Other living costs for returning military personnel and for war widows were also on the rise. Huge suburban developments in the 1930s had enabled more families to buy their own homes, with a brand-new semi on London’s outskirts costing less than £1,000. Enemy bombing raids devastated swathes of urban housing, while new building paused; with housing scarce, prices rose post-war.
Free healthcare for all
So, times continued to be tough, but the early post-war years were marked by social change. A new political agenda brought two major developments in 1948: nationalisation of the railways and the creation of the National Health Service that has played such a pivotal role in tackling COVID-19. Before the NHS, everyone had to ‘go private’, though many could not afford any treatment.
By the early 1950s, the country was getting back on its feet. Although the war had brought economic recession, military needs had expanded industrial capacity whilst advancing aviation and other technologies, even basic computers. Rationing ended in 1954 and house-building resumed, with plans being drawn up for ‘new towns’ across the country to get people out of slums and prefabs.
On an individual level, it took a while for finances to recover. The wealthy had dealings with banks and stockbrokers, but the average demobbed soldier on Civvy Street had very little spare cash and most likely had a savings account at the Post Office and, after 1956, a handful of Premium [Savings] Bonds, to add to the possibility of a big win if the weekly football pools entry failed to provide one.
Unit trusts gain favour
The 1960s became a decade of opportunity for the baby boomer offspring of war veterans. Housing supply had improved and mortgage loans were available from building societies if you saved with them faithfully for a year or two. Jobs were also plentiful in many parts of the country. Some ordinary folk even began investing when a pre-war invention, the unit trust, gained popularity.
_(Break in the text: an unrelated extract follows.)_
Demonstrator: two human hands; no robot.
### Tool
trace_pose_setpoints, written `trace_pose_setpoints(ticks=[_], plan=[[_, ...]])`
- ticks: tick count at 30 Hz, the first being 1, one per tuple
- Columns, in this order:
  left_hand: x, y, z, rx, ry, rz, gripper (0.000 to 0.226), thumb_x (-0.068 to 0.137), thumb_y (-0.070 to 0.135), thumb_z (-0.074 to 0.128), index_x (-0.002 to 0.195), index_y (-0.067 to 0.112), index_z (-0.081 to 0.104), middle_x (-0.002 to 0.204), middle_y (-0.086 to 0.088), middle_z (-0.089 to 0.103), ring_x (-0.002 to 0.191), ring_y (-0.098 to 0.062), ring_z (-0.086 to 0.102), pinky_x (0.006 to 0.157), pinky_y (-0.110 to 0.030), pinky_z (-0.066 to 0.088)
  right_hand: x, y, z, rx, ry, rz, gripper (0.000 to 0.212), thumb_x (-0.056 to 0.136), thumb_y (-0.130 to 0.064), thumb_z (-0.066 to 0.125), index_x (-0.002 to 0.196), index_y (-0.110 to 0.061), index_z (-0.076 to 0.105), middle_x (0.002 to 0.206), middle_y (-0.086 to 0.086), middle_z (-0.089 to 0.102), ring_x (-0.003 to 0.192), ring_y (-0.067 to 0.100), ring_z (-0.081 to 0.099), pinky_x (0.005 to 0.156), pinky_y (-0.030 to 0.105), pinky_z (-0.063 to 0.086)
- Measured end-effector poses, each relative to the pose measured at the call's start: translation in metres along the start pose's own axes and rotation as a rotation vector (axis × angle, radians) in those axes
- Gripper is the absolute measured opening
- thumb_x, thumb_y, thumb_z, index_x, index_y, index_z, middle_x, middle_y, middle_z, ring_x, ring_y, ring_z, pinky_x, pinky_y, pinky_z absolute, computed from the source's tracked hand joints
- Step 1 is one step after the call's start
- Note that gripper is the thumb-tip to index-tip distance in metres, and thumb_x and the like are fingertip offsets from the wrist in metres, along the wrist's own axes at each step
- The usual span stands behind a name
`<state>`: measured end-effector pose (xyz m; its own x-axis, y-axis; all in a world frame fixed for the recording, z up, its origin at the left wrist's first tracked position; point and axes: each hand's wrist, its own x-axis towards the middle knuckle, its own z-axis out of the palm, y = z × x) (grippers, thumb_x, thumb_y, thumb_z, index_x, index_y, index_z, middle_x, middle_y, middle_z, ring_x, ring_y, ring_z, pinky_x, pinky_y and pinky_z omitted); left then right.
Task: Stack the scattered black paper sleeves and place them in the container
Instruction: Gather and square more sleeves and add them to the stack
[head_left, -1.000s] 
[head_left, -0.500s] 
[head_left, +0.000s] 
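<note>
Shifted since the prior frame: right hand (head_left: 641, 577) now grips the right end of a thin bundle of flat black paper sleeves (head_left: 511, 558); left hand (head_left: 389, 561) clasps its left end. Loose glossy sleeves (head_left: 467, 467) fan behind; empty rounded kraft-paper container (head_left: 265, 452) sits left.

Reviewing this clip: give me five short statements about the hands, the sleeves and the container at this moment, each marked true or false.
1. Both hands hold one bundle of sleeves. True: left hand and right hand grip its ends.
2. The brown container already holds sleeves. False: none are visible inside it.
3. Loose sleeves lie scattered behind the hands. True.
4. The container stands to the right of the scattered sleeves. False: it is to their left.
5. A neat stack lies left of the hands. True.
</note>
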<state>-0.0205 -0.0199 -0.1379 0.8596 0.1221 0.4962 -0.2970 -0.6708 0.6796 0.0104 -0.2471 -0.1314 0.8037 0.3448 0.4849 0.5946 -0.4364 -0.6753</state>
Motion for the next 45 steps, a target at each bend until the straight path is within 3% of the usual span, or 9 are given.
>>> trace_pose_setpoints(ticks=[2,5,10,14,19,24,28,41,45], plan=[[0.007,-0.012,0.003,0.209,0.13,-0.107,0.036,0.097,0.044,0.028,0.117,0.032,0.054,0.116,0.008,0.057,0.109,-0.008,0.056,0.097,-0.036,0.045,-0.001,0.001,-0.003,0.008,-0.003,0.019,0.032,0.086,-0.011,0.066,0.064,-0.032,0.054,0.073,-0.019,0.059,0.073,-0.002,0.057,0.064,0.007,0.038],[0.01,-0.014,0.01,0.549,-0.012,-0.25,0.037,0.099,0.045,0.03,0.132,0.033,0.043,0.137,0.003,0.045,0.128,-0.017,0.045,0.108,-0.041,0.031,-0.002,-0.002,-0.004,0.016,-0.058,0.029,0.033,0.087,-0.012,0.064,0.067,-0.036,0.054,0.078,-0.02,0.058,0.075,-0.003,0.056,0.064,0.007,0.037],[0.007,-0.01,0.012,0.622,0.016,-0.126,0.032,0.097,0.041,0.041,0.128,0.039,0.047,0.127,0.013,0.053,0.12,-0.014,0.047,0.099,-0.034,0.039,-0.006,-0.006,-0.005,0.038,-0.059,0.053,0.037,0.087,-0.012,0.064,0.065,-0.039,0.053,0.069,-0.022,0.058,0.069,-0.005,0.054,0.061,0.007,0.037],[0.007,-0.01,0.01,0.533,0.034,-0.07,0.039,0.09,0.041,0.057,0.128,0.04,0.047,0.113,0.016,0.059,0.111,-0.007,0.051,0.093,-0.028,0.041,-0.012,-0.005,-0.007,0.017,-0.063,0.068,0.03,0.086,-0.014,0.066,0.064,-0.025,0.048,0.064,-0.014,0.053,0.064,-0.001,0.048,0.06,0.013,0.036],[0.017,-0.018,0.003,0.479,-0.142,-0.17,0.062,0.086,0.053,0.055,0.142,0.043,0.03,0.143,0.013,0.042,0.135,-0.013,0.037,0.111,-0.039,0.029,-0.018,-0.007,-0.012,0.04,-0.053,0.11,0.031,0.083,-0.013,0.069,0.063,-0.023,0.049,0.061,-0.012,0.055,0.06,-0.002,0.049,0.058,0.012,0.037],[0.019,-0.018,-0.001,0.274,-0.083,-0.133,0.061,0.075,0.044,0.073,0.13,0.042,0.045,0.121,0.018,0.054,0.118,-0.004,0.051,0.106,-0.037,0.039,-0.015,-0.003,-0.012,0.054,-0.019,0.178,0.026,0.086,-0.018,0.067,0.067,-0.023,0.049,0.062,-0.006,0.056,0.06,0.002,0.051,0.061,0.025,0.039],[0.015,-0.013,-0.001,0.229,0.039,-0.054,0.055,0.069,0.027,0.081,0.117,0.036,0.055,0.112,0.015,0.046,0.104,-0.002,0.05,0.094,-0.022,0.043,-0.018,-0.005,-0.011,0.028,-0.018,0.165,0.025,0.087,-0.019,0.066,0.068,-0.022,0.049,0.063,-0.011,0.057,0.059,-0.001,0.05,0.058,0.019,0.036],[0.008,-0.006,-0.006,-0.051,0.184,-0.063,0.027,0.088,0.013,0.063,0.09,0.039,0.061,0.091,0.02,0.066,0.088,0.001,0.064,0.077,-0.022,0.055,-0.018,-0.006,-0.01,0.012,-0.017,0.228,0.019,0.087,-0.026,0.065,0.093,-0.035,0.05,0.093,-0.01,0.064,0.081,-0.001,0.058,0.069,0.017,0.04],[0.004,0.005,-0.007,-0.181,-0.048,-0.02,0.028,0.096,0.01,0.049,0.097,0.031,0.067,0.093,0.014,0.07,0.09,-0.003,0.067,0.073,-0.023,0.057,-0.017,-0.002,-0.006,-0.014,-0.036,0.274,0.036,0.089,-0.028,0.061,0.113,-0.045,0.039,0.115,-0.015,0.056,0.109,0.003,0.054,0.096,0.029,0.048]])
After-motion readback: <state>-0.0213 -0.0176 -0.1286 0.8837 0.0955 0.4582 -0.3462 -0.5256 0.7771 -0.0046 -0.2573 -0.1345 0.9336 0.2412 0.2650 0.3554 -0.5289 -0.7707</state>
More of the same followed in the 1970s, though inflation then took hold, not least in the property market, where a house-price boom kicked-off in 1971. Whereas the 1950s had brought the mainstream arrival of consumer goods like TVs, fridges and twin-tub washing machines, and the 1960s a big surge in car ownership, the 1970s saw the overseas package holiday take off.
New financial laws
As for the financial scene, informal regulation by the Bank of England was formalised by the Banking Act 1979 after a crisis among secondary banks. Also in 1979, the government abolished UK exchange controls with their £50 foreign travel allowance. Attention then turned to the self-regulated financial services industry, leading to the Financial Services Act 1986 and a more structured approach.
Meanwhile, changes were afoot on the London stock market. In 1984, a new share index now known simply as the FTSE 100 supplanted the established 30-share index. The FTSE 100’s initial value was set at 1,000 points; it currently stands at about 6,000. Another key moment came in October 1986 with the radical ‘Big Bang’ modernisation of the stock market’s operations.
Finance sector evolves
The past three decades have seen a variety of updates to banking and financial services law to reflect evolution in the finance sector, including the advance of technology. Such advances have helped banks, insurers and financial advisers to enhance research capabilities and provide customers and clients with improved information and rapid portfolio valuations.
So, immense changes have occurred since 1945 in the financial position and lifestyles of families and in the operations of the industry that serves them. Recovery from the economic impact of a world war was lengthy business and this week’s Bank of England analysis of the after-effects of COVID-19 suggests a deep recession that could take a while to clamber out of.
2095 house prices?
Dare we look even further ahead, say another 75 years? We know that there are challenges to come, starting with COVID-19 and Brexit, then moving on to climate change and maybe some other deadly viruses. Current projections point to someone born in the UK in 2020 surviving beyond age 75; based on post-1945 rises, they may live to see average house prices break through £35,000,000 by 2095.